Plant Barerotade Fruit Trees: Now it is best time to plant conifers and cattle such as apricots, apples, cherry pickles, plums and walnut. You will find an assortment at your local nursery. Soak the roots in a bucket of water one hour before digging a hole large enough to hold the roots. Spread the roots to encourage growth. Careful water. Protect with a layer of mulch. Keep your tree moist for the first few weeks (regular rainfall will suffice). Bare roots are often cheaper than houseplants because they come without the plastic container.

Prune deciduous fruit trees: Prune deciduous trees when they have lost their leaves. Don't be afraid to give the tree a healthy trim as they will bounce well in the spring.

Fill in naked places in your lawn: Since the Southern California winters are mild, it is still time to spot-only stains in the lawn. If rain is sparse you need regular water.

Start a mulch stack: Shake up leaves and create a homemade mulch rack. Add leaves and grass clippings. Water pile (if necessary). Turn once a week. You will have compost in the spring.

Remove dead flowers and branches: The gardens can look a little riot in the winter. Keep them fresh by cutting off dead flowers, leaves and branches. Consider cutting back large trees, including pines and oaks, if the limbs look weak or overgrown.

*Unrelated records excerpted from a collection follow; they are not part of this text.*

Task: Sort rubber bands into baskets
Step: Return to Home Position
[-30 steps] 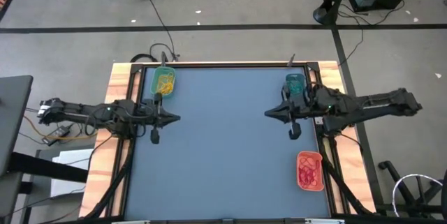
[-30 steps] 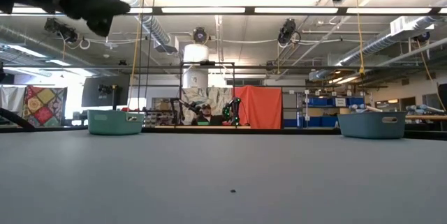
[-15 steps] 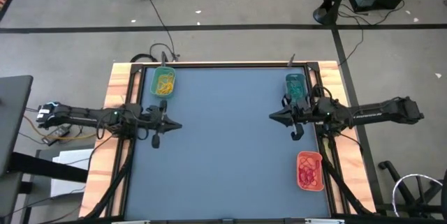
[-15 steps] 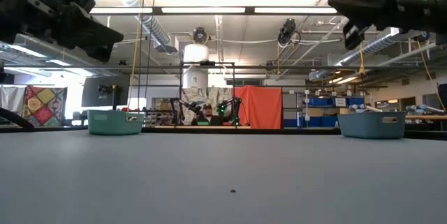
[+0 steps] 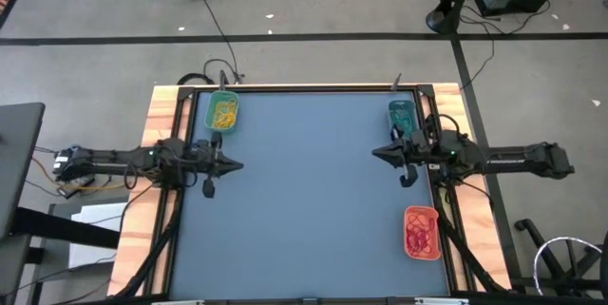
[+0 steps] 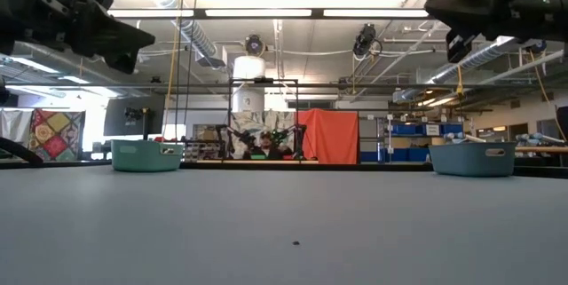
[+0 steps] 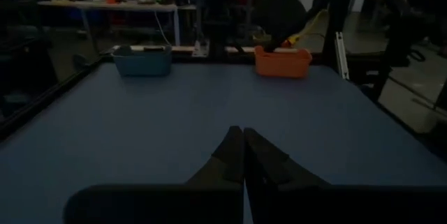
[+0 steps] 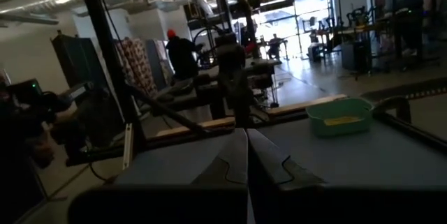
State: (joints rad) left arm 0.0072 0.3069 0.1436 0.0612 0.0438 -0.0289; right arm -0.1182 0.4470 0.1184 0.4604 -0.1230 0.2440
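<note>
From above: the left gripper (image 5: 233, 164) hangs over the left edge of the desk (image 5: 304, 210), pointing inward, clenched on nothing. Opposite, the right gripper (image 5: 378, 153) points back at it from the right edge, also clenched and empty, with the bare desk between them. The green basket (image 5: 222, 112) sits near the left gripper, toward the far edge, with yellow rubber bands (image 5: 224, 113) inside. The teal basket (image 5: 402, 115) is just beside the right gripper's wrist, on the far side; its contents I can't make out. The orange basket (image 5: 421, 232) lies well apart from the right gripper toward the near edge, holding red rubber bands (image 5: 418, 238).

At desk height: the left gripper (image 6: 140, 47) and right gripper (image 6: 435, 5) both hang high over the desk (image 6: 284, 223). Far below and beyond them stand the green basket (image 6: 146, 154) and the teal basket (image 6: 472, 158).

Left wrist: the left gripper (image 7: 242, 132) has its fingers (image 7: 227, 155) pressed together, nothing between. Ahead across the desk (image 7: 209, 105), the teal basket (image 7: 143, 60) and orange basket (image 7: 283, 62) stand at the opposite edge.

Right wrist: the right gripper (image 8: 246, 135) is clenched too, fingers (image 8: 269, 155) touching. Ahead of it and off to one side is the green basket (image 8: 342, 116), with yellow rubber bands (image 8: 343, 120) showing inside.
</note>
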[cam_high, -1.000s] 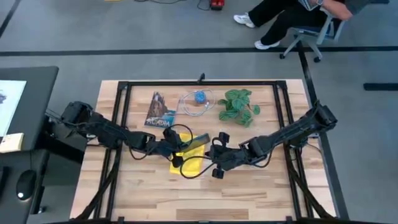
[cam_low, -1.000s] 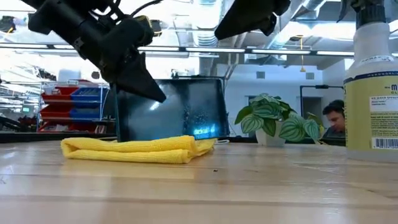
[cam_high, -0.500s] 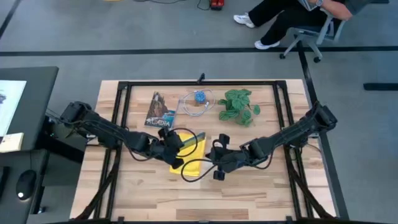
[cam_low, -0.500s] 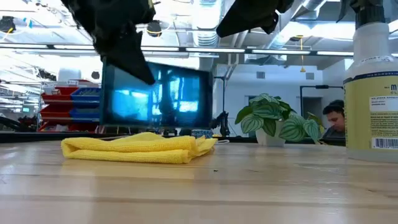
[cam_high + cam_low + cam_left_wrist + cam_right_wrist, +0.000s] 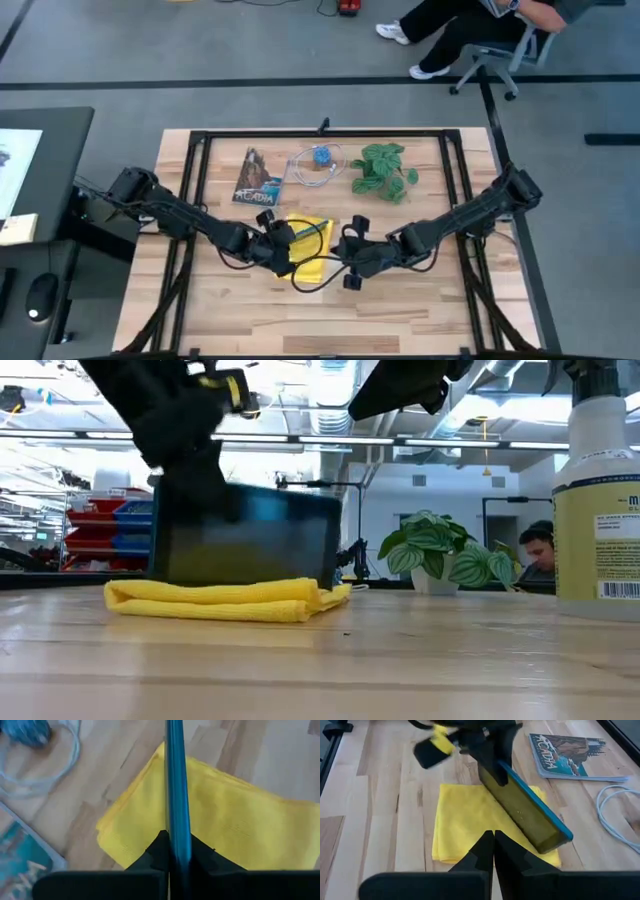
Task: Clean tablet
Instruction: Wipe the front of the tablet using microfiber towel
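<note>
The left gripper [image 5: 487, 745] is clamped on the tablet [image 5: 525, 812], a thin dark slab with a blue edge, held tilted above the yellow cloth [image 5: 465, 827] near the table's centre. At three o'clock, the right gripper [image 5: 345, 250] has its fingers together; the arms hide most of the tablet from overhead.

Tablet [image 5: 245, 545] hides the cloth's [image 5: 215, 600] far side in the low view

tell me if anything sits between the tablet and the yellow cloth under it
Nothing visible does. The left gripper holds the tablet edge-up over the bare yellow cloth; the right gripper is shut just beside it.
</note>
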Robot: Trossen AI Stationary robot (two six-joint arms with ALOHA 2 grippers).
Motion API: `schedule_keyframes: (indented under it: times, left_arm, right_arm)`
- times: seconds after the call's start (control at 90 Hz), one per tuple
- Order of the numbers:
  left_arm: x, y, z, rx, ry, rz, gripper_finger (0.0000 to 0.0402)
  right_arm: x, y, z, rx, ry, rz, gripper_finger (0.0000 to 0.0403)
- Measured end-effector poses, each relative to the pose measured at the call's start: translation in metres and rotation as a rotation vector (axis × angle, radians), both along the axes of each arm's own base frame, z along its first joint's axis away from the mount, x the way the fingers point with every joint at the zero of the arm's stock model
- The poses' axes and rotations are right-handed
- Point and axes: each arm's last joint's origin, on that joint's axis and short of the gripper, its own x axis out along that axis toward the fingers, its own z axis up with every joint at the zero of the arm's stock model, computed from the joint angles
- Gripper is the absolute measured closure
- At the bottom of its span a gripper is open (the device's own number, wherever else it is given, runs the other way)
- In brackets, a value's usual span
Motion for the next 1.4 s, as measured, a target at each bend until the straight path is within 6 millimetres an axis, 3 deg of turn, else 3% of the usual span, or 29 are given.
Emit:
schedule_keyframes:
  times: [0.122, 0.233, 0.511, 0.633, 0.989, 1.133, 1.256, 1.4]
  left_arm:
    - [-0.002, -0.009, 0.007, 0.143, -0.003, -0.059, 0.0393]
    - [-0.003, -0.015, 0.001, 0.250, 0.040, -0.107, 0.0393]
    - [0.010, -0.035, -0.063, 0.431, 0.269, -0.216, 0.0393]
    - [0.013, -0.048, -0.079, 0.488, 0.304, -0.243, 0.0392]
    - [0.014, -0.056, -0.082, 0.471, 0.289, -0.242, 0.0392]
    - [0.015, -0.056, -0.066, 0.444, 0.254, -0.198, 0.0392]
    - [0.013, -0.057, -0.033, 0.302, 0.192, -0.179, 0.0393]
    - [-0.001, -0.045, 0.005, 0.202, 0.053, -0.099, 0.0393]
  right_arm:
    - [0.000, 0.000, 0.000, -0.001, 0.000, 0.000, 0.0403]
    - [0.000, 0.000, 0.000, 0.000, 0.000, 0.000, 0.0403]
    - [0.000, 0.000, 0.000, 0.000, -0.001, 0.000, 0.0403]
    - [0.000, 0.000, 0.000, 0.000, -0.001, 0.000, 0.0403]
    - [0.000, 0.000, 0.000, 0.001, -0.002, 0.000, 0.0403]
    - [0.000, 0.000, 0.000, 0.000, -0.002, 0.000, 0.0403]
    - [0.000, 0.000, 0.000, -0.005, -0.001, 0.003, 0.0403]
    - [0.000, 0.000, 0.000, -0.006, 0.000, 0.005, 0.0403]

Recycle your Christmas tree: Check with your city how and when to recycle your Christmas tree after your holiday. Remove all decorations and candles. Most recyclers accept flocked and unlocked trees.

Expand the life of poinsettias: During the holiday you keep Christmas gifts on a cool indoor place, away from heat fans and fireplaces. When spring comes next year, cut the trunks back. Put them outdoors in the shade during the summer and then bring them back indoors in the fall. To get the dark red leaves that boyfriends are known for, they must spend half the day in total darkness that begins in October. They start blooming until the next Christmas-mid-November.